**TASK INSTRUCTIONS**
Task for the listing below: copy it out in full, exactly.

**SUPPLIED RECORDS**
========================================================================

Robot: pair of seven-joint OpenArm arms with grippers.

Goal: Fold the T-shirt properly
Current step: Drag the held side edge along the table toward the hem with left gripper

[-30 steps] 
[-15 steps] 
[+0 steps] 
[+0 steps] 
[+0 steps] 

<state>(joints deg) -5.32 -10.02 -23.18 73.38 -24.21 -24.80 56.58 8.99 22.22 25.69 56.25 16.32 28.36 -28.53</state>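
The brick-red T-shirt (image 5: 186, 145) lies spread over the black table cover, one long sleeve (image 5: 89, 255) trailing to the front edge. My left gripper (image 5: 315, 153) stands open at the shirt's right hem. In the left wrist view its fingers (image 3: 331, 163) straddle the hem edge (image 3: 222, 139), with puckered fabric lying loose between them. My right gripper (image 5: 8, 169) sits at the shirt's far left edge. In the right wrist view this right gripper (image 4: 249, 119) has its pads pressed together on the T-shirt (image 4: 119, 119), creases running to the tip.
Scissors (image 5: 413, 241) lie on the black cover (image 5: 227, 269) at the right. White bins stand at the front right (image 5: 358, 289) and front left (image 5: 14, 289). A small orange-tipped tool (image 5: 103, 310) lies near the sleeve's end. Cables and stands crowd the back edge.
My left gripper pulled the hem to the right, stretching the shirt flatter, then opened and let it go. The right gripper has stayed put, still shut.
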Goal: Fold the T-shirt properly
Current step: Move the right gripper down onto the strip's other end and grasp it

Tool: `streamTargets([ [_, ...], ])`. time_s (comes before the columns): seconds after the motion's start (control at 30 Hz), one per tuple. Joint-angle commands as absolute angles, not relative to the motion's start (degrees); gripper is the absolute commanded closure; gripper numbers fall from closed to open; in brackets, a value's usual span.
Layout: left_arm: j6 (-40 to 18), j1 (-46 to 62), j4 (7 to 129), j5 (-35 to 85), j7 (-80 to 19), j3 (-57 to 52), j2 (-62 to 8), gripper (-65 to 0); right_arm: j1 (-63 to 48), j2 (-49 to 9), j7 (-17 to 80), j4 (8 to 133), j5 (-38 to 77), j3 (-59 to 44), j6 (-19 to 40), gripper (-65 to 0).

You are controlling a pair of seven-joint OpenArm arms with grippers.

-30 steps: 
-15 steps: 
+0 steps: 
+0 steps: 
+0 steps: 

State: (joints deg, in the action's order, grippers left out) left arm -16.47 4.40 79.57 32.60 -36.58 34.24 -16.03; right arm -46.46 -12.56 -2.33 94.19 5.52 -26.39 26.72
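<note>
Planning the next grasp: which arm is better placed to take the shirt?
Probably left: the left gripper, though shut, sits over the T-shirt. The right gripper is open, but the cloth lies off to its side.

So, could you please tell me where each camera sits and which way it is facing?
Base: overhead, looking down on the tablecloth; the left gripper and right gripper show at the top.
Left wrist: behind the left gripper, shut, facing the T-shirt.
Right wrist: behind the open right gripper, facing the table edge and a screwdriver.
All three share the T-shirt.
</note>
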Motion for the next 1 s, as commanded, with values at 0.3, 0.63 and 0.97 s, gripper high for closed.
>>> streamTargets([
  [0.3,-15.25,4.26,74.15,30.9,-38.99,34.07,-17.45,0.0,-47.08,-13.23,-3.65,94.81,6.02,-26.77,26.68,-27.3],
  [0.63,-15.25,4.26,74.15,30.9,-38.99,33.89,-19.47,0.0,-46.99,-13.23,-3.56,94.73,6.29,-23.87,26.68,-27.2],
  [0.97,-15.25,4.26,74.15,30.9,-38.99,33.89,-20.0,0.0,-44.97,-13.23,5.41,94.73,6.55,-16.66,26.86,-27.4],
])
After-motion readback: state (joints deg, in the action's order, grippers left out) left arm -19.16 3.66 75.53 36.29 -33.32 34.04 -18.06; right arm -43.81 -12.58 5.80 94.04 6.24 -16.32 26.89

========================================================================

**REPLY TO THE TASK**
Robot: pair of seven-joint OpenArm arms with grippers.

Goal: Fold the T-shirt properly
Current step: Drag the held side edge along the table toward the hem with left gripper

[-30 steps] 
[-15 steps] 
[+0 steps] 
[+0 steps] 
[+0 steps] 

<state>(joints deg) -5.32 -10.02 -23.18 73.38 -24.21 -24.80 56.58 8.99 22.22 25.69 56.25 16.32 28.36 -28.53</state>
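The brick-red T-shirt (image 5: 186, 145) lies spread over the black table cover, one long sleeve (image 5: 89, 255) trailing to the front edge. My left gripper (image 5: 315, 153) stands open at the shirt's right hem. In the left wrist view its fingers (image 3: 331, 163) straddle the hem edge (image 3: 222, 139), with puckered fabric lying loose between them. My right gripper (image 5: 8, 169) sits at the shirt's far left edge. In the right wrist view this right gripper (image 4: 249, 119) has its pads pressed together on the T-shirt (image 4: 119, 119), creases running to the tip.
Scissors (image 5: 413, 241) lie on the black cover (image 5: 227, 269) at the right. White bins stand at the front right (image 5: 358, 289) and front left (image 5: 14, 289). A small orange-tipped tool (image 5: 103, 310) lies near the sleeve's end. Cables and stands crowd the back edge.
My left gripper pulled the hem to the right, stretching the shirt flatter, then opened and let it go. The right gripper has stayed put, still shut.
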Goal: Fold the T-shirt properly
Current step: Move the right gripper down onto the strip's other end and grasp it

Tool: `streamTargets([ [_, ...], ])`. time_s (comes before the columns): seconds after the motion's start (control at 30 Hz), one per tuple. Joint-angle commands as absolute angles, not relative to the motion's start (degrees); gripper is the absolute commanded closure; gripper numbers fall from closed to open; in brackets, a value's usual span.
Layout: left_arm: j6 (-40 to 18), j1 (-46 to 62), j4 (7 to 129), j5 (-35 to 85), j7 (-80 to 19), j3 (-57 to 52), j2 (-62 to 8), gripper (-65 to 0); right_arm: j1 (-63 to 48), j2 (-49 to 9), j7 (-17 to 80), j4 (8 to 133), j5 (-38 to 77), j3 (-59 to 44), j6 (-19 to 40), gripper (-65 to 0).

You are controlling a pair of seven-joint OpenArm arms with grippers.

-30 steps: 
-15 steps: 
+0 steps: 
+0 steps: 
+0 steps: 

State: (joints deg, in the action's order, grippers left out) left arm -16.47 4.40 79.57 32.60 -36.58 34.24 -16.03; right arm -46.46 -12.56 -2.33 94.19 5.52 -26.39 26.72
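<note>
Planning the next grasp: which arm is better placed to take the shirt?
Probably left: the left gripper, though shut, sits over the T-shirt. The right gripper is open, but the cloth lies off to its side.

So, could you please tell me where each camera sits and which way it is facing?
Base: overhead, looking down on the tablecloth; the left gripper and right gripper show at the top.
Left wrist: behind the left gripper, shut, facing the T-shirt.
Right wrist: behind the open right gripper, facing the table edge and a screwdriver.
All three share the T-shirt.
</note>
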Motion for the next 1 s, as commanded, with values at 0.3, 0.63 and 0.97 s, gripper high for closed.
>>> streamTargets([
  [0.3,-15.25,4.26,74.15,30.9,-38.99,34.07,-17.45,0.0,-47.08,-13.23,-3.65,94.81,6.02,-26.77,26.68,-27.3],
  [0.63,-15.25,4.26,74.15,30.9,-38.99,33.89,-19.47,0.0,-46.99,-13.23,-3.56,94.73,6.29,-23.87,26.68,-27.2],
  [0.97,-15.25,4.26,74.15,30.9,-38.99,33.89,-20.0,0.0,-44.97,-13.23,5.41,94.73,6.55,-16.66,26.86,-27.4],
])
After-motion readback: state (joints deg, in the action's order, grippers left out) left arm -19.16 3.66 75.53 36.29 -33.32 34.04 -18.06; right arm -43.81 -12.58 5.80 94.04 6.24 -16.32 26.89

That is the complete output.